Intro Consider a tournament with four players and the following schedule:
Rd 1: 1-4, 2-3.
Rd 2: 4-3, 1-2.
Rd 3: 2-4, ---.
The usual way to display tournament results is the cross table, for example:
N P|A B C D|Tot.
---+-------+---
1 A|x 0 . 1| 1
2 B|0 x 2 2| 4
3 C|. 0 x 2| 2
4 D|1 0 0 x| 1
---+-------+---
Tot.|1 0 2 5| 8
For- and against-scores can be determined directly as the sum of rows and columns as shown above.
An alternative display is the format of the game file. For each player and round, it shows the opponent, the colour or away/home and the result:
Rd1 Rd2 Rd3 Tot.
1 A 4w1 2w0 --- 1
2 B 3w2 1b0 4w2 4
3 C 2b0 4b2 --- 2
4 D 1b1 3w0 2b0 1
Tot. 8
The above structure can be represented in two tables opponents
and results
, and possibly also colours
if relevant.
Determining the sum of the scores by player is straightforward.

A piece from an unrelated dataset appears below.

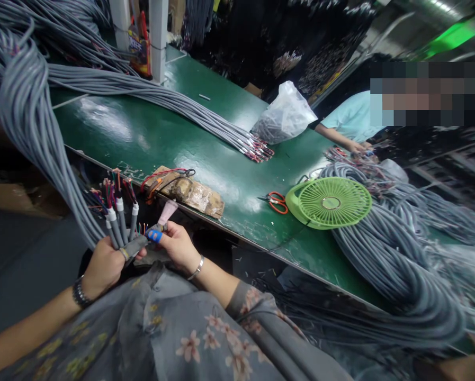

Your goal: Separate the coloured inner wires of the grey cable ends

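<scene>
My left hand (104, 264) is closed around several grey cable ends (120, 217), held upright with coloured inner wires showing at their stripped tips. My right hand (173, 243) sits just to the right of them, pinching one cable end between fingers that wear a blue finger cot (155, 235). A pale pink strip (168, 211) sticks up from that pinch. Both hands hover over my lap, in front of the green table edge (221, 222). A thick bundle of grey cables (30, 121) hangs down from the upper left into my left hand.
On the green table lie a long grey cable bundle (173, 106) with stripped ends, a taped brown block (189, 193) with red wires, orange scissors (277, 201), a green fan (330, 201) and a plastic bag (285, 114). Another person's hand (356, 145) works at the far right. Coiled grey cables (400, 254) fill the right.
</scene>
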### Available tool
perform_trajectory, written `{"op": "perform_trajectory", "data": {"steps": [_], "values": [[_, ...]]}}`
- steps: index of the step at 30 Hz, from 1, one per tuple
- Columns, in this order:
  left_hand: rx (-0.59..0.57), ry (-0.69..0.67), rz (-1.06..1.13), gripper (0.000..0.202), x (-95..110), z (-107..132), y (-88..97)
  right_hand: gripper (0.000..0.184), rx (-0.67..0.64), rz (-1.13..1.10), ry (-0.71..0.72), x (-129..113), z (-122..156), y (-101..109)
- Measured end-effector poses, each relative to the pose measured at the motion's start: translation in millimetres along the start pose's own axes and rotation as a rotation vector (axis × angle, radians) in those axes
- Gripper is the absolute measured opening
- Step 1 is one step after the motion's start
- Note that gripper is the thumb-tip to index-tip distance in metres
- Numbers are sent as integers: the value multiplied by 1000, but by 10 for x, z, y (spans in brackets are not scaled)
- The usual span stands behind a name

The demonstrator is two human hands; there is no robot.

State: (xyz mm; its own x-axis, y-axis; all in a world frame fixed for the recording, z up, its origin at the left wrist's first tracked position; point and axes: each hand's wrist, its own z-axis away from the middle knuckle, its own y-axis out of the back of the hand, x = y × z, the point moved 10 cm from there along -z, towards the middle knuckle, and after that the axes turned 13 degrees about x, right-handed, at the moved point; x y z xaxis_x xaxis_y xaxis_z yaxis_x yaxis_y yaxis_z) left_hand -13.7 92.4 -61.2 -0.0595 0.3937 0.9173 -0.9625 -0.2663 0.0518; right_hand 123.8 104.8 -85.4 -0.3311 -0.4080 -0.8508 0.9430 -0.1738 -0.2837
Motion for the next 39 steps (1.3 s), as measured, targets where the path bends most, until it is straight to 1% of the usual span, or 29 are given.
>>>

For some applications, the sum of loss points must also be determined. If the sum of win and loss score has a fixed value (e.g. c) then the against score can be determined directly, as noted by @shtz --> @Friede. But this is often not the case, even in chess where 0 - 0 is a valid result.

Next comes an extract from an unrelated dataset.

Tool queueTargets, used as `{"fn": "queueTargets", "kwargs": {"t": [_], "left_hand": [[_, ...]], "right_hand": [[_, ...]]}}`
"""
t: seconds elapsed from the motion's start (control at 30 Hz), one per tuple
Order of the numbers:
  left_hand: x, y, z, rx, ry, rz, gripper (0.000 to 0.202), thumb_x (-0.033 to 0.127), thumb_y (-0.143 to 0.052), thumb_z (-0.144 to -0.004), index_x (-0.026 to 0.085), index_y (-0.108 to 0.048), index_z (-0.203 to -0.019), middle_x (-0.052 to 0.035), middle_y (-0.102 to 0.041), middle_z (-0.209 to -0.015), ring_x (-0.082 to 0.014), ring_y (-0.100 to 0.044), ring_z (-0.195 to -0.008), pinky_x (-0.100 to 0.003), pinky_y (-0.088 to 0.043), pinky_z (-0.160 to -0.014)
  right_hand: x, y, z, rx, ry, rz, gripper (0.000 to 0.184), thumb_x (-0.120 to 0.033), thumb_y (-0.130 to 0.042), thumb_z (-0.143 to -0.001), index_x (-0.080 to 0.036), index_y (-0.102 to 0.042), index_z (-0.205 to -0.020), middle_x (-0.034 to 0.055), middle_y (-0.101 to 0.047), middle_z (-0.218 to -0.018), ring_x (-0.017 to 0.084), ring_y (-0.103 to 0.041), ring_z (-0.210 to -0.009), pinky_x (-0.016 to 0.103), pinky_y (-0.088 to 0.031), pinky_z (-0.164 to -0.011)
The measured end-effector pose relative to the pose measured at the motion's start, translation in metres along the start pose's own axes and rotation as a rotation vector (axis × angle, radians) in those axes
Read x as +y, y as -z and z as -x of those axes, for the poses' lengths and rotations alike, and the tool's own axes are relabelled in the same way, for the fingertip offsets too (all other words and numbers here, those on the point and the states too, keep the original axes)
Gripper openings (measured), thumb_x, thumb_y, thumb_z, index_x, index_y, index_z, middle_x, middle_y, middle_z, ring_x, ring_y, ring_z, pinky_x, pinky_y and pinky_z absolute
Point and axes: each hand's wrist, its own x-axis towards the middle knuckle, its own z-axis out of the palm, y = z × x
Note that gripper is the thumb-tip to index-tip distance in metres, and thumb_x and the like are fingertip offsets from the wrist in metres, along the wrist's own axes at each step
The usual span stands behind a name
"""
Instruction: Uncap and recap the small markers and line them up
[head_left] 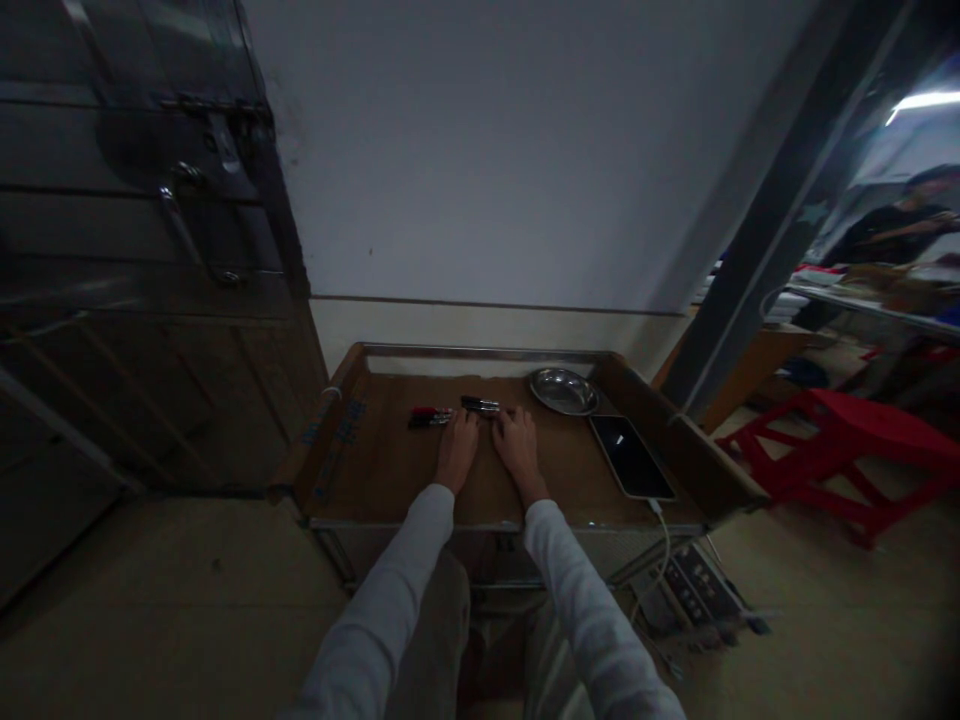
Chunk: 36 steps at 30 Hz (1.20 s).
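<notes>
My left hand [458,445] lies palm down on the brown tabletop [397,480], fingers stretched forward and holding nothing visible. Close by its fingertips on the left are a pen with a red end [427,412] and a black pen [426,423]. My right hand [517,442] rests palm down a short way to the right, its fingers also reaching forward. A small group of dark pens [480,404] lies just ahead, between the two hands, near the right fingertips. Whether the fingertips touch the pens is too dark and small to tell.
Behind my right hand stands a round metal dish [564,391]. A tablet [631,457] with a white cable lies at the right. Raised wooden sides edge the table. A red stool [862,440] is on the right; a person [892,230] is in the background.
</notes>
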Motion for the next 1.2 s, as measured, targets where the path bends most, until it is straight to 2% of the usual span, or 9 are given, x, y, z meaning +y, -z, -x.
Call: {"fn": "queueTargets", "kwargs": {"t": [0.17,0.43,0.63,0.8,0.93,1.07,1.13,1.2], "left_hand": [[-0.003,-0.006,-0.002,0.018,0.04,0.003,0.018,0.015,-0.041,-0.09,0.014,-0.058,-0.095,-0.0101,-0.059,-0.098,-0.0198,-0.054,-0.097,-0.034,-0.044,-0.089],[-0.005,-0.012,-0.001,0.004,0.053,0.054,0.019,0.01,-0.038,-0.089,0.013,-0.055,-0.096,-0.01,-0.057,-0.101,-0.0192,-0.054,-0.098,-0.033,-0.045,-0.087],[-0.007,-0.015,-0.002,-0.021,-0.01,0.14,0.022,0.007,-0.035,-0.089,0.016,-0.054,-0.098,-0.0087,-0.059,-0.102,-0.018,-0.054,-0.101,-0.034,-0.045,-0.088],[-0.004,-0.011,-0.001,-0.04,0.05,0.176,0.023,0.009,-0.033,-0.09,0.016,-0.051,-0.104,-0.009,-0.061,-0.099,-0.0168,-0.059,-0.093,-0.03,-0.048,-0.081],[-0.002,-0.005,-0.002,-0.009,0.0,0.125,0.03,0.007,-0.032,-0.089,0.014,-0.051,-0.111,-0.0117,-0.059,-0.111,-0.0187,-0.054,-0.106,-0.034,-0.044,-0.092],[-0.003,-0.005,-0.007,0.026,-0.085,0.108,0.042,0.006,-0.035,-0.086,0.015,-0.044,-0.126,-0.0106,-0.049,-0.132,-0.0199,-0.04,-0.126,-0.038,-0.033,-0.104],[-0.003,-0.005,-0.007,0.01,-0.125,0.1,0.042,0.008,-0.036,-0.087,0.018,-0.044,-0.127,-0.0087,-0.049,-0.133,-0.0203,-0.037,-0.128,-0.04,-0.03,-0.106],[-0.002,-0.002,-0.004,-0.005,-0.135,0.083,0.037,0.013,-0.037,-0.088,0.018,-0.047,-0.124,-0.0092,-0.053,-0.127,-0.0208,-0.041,-0.124,-0.04,-0.031,-0.104]], "right_hand": [[0.004,0.0,0.003,-0.025,-0.017,-0.022,0.026,-0.027,-0.041,-0.09,-0.019,-0.061,-0.104,0.0114,-0.055,-0.103,0.023,-0.046,-0.096,0.032,-0.032,-0.08],[0.004,0.001,0.007,-0.026,0.022,-0.059,0.024,-0.023,-0.039,-0.091,-0.019,-0.062,-0.1,0.0106,-0.059,-0.101,0.023,-0.047,-0.096,0.032,-0.032,-0.079],[0.004,0.001,0.005,-0.036,0.144,-0.147,0.023,-0.022,-0.041,-0.09,-0.019,-0.062,-0.099,0.0096,-0.061,-0.103,0.023,-0.05,-0.096,0.033,-0.033,-0.081],[0.005,-0.006,0.003,-0.015,0.165,-0.259,0.021,-0.02,-0.045,-0.088,-0.018,-0.065,-0.093,0.0096,-0.063,-0.1,0.021,-0.054,-0.094,0.032,-0.037,-0.082],[0.006,-0.008,0.004,0.022,0.118,-0.316,0.022,-0.017,-0.045,-0.087,-0.017,-0.067,-0.089,0.0104,-0.063,-0.096,0.02,-0.055,-0.091,0.032,-0.039,-0.084],[0.009,-0.006,0.005,0.072,0.067,-0.426,0.025,-0.016,-0.042,-0.088,-0.016,-0.066,-0.091,0.0107,-0.062,-0.095,0.019,-0.056,-0.087,0.03,-0.042,-0.082],[0.01,-0.004,0.006,0.115,0.045,-0.493,0.026,-0.017,-0.04,-0.088,-0.016,-0.066,-0.092,0.0105,-0.061,-0.095,0.018,-0.056,-0.084,0.029,-0.043,-0.079],[0.01,-0.003,0.007,0.157,0.032,-0.543,0.027,-0.018,-0.038,-0.088,-0.015,-0.065,-0.091,0.0103,-0.061,-0.093,0.018,-0.056,-0.082,0.029,-0.044,-0.077]]}}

A possible solution is to transpose results, i.e. swap a player's result with the opponent's score. Then we determine the sum of the rows, which are the loss scores.

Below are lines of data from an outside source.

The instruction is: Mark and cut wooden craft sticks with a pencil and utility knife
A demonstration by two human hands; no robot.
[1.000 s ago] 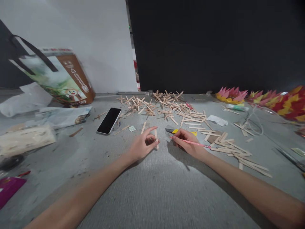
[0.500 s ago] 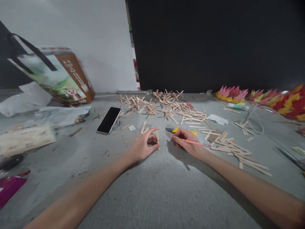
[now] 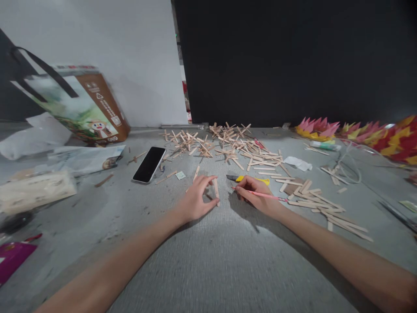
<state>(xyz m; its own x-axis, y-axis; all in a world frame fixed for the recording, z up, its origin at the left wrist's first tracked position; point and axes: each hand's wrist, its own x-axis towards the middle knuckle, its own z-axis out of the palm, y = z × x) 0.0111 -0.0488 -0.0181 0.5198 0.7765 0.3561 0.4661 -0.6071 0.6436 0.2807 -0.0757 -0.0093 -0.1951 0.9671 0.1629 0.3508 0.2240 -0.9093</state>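
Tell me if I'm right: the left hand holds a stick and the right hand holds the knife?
Not quite: the head view shows the right hand holding a pink pencil, not the knife. The left hand does hold a stick.

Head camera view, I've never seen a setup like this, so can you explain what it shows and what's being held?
There's no machine here. One camera, worn on a person's head, looks forward and down. The bare left hand has a wooden stick in its grip, between thumb and finger. The right hand grips a pink pencil; a yellow cutter lies partly behind that hand. On the grey table are more wooden sticks, some heaped at the back, plus a phone and pink-and-yellow paper petals.
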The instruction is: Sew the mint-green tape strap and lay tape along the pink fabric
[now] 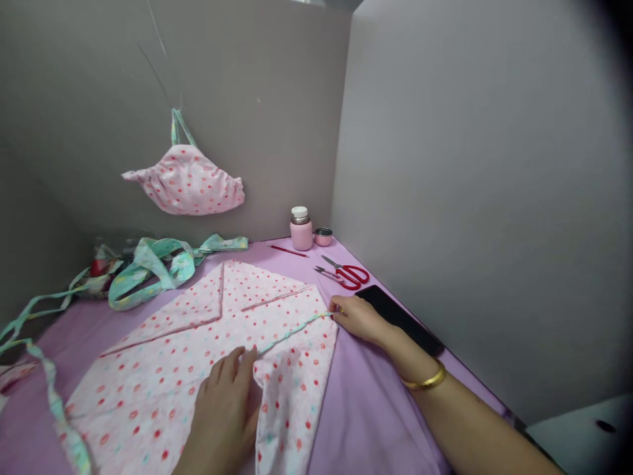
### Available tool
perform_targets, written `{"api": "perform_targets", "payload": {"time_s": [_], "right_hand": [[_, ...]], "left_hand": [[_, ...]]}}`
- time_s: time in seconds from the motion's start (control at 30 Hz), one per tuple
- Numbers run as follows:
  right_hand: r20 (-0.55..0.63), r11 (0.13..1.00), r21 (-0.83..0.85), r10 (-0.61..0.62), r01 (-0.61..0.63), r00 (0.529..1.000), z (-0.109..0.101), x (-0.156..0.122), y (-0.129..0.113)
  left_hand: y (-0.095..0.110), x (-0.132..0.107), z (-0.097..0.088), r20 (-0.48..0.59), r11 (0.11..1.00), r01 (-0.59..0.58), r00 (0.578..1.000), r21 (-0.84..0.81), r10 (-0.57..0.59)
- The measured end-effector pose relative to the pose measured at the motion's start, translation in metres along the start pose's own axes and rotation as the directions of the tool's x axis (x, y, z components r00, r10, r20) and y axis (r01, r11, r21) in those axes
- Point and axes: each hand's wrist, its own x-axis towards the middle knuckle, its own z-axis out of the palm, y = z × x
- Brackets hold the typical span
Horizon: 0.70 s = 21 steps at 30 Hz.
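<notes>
A pink cloth with red dots (212, 343), folded into flaps, lies spread on the lilac table cover (366, 409). My left hand (225, 409) lies flat on the cloth, fingers stretched out, pressing near a fold. A thin mint green strip (291, 335) runs from its fingertips along the cloth's edge to my right hand (357, 318), which pinches the strip's end at the cloth's right corner. A gold bangle (425, 380) sits on my right wrist.
Red scissors (349, 272), a black phone (400, 316), a pink flask (301, 229) with its cap (323, 236) and a red pencil (288, 251) lie at the back right. Green fabric strips (158, 267) pile at the left. A finished dotted pouch (188, 181) hangs on the grey wall.
</notes>
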Motion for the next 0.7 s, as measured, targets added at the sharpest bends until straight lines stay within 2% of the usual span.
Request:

Swapping can be achieved by a for loop as in the function t.sparse
below.
Of course, the question arises: what does an R-style solution look like?
Function
# Reverse wins and losses in matrix m
# by swapping opponents within columns.
t.sparse <- function(m, opp) {
for (k in seq_len(ncol(m))) {
m[, k] <- m[, k][opp[, k]]
}
return(m)
}
Data
# Indexed by player, round.
# First round: Player 1 meets player 4, player 2 meets player 3.
opponents <- matrix(c(4, 2, NA,
3, 1, 4,
2, 4, NA,
1, 3, 2
), nrow = 4, byrow = TRUE
)
# Player 1 draws player 4, player 2 beats player 3 in first round
results <- matrix(c(1, 0, NA,
2, 0, 2,
0, 2, NA,
1, 0, 0
), nrow = 4, byrow = TRUE
)
# In the results matrix, outcomes between two players are reversed.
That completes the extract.